▶ _Goal of the exercise_:
Report every line below that has the string "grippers" in it.

▶ _Information provided_:
**********

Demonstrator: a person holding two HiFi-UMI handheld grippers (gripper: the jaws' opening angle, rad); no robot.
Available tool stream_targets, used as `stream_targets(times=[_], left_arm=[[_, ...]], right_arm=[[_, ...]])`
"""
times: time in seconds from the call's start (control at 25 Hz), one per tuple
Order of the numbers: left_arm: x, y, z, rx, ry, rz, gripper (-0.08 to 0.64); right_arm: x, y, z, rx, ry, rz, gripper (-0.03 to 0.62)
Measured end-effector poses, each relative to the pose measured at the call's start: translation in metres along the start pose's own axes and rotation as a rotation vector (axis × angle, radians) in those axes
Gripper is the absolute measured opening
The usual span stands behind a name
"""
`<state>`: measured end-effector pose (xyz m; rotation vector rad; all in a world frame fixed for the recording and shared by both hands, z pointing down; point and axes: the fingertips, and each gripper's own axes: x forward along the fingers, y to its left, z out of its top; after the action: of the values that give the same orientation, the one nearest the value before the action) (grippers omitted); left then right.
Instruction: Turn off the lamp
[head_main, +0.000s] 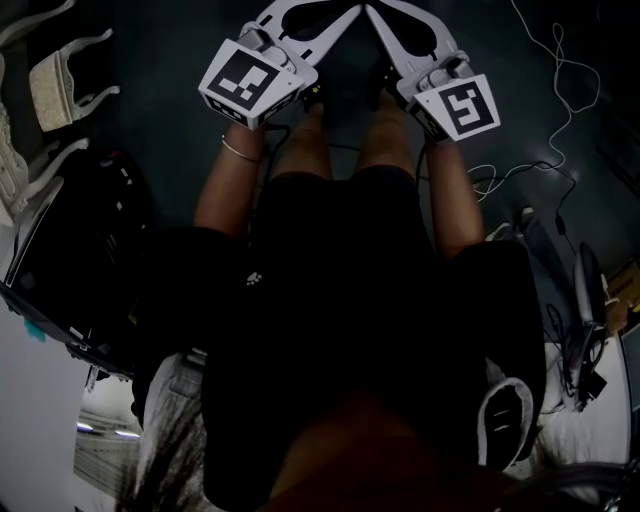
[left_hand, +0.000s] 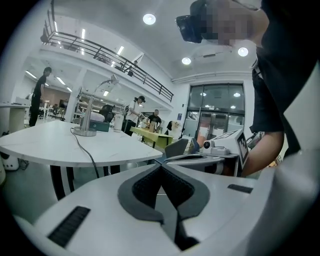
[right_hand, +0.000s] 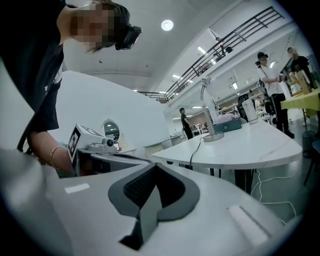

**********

▶ _Final answer_:
Demonstrator: a person holding two HiFi-UMI handheld grippers (gripper: the jaws' opening angle, rad); no robot.
`<state>`: measured end-effector pose (xyz m; rotation vector rad; all in a world frame fixed for the recording and shared by both hands, z pointing down; point and axes: the fingertips, and each gripper's own axes: x forward along the fingers, y to its left, z out of its top; after the action: of the values that give the same orientation, the one nearest the value before the action) (grippers omitted); left then right.

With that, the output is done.